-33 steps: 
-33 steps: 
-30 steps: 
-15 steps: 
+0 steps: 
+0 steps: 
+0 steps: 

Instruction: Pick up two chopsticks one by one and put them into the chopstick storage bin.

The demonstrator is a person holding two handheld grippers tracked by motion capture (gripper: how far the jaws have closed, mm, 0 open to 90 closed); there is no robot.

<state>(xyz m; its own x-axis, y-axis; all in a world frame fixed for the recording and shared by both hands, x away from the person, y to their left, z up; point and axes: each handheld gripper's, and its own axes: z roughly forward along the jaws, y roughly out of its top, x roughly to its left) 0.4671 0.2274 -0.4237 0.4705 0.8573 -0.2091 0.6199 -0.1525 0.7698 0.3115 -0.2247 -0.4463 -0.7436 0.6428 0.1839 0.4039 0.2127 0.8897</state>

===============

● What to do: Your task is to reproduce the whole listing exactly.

● Output of the exercise:
-33 steps: 
-33 steps: 
-30 steps: 
-15 steps: 
+0 steps: 
+0 steps: 
+0 steps: 

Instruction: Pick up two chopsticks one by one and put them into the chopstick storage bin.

The demonstrator is a person holding two handheld grippers tracked by motion capture (gripper: how far the jaws have closed, mm, 0 open to 90 closed); there is no robot.

<state>(xyz m; its own x-axis, y-axis; all in a world frame fixed for the recording and shared by both hands, x away from the person, y to their left, z up; point and axes: each handheld gripper's, and its own axes: z roughly forward along the jaws, y roughly out of its top, x roughly to its left) 0.4671 0.2274 -0.4237 0.4705 0.8573 -0.2091 0.6199 -0.1525 0.7698 0.3115 -0.2247 -0.4463 -0.7436 0.6428 0.1839 0.4039 0.2127 0.8897</state>

The answer was given in full.